### RECORDED INFORMATION

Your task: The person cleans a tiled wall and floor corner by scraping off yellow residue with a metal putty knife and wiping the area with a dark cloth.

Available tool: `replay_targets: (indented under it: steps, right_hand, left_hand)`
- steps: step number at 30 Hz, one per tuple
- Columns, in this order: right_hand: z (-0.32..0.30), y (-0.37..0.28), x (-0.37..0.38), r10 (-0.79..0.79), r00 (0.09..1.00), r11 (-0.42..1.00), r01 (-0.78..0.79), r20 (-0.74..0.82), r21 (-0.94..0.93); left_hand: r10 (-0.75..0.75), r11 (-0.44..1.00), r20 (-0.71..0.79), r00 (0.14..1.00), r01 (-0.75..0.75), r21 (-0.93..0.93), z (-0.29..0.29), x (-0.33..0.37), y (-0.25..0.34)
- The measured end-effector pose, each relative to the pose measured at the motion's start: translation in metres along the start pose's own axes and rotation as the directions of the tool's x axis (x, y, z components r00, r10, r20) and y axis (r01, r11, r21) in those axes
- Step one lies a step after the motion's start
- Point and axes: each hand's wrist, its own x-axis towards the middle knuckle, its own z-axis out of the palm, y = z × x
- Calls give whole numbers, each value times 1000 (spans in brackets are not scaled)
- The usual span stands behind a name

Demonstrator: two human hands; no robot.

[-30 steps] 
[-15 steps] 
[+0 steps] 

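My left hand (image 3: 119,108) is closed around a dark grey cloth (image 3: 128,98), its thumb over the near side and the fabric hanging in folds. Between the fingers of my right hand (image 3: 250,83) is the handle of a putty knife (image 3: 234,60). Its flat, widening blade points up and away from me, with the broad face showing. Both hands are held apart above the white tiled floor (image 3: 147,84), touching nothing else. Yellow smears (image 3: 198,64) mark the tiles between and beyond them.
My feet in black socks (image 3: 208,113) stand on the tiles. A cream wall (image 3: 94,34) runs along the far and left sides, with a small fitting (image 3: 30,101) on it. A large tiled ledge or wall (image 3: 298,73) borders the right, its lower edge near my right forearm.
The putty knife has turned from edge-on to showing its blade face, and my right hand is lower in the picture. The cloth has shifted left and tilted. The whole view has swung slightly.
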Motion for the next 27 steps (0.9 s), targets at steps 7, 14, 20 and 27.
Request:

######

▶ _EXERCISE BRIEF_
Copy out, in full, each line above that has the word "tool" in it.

▶ _PROBLEM SOLUTION_
Available tool: `replay_targets: (indented under it: steps, right_hand, left_hand)`
- The measured end-effector pose, each relative to the pose measured at the motion's start: translation in metres along the start pose's own axes and rotation as the directions of the tool's x axis (x, y, z components r00, r10, r20) and y axis (r01, r11, r21) in those axes

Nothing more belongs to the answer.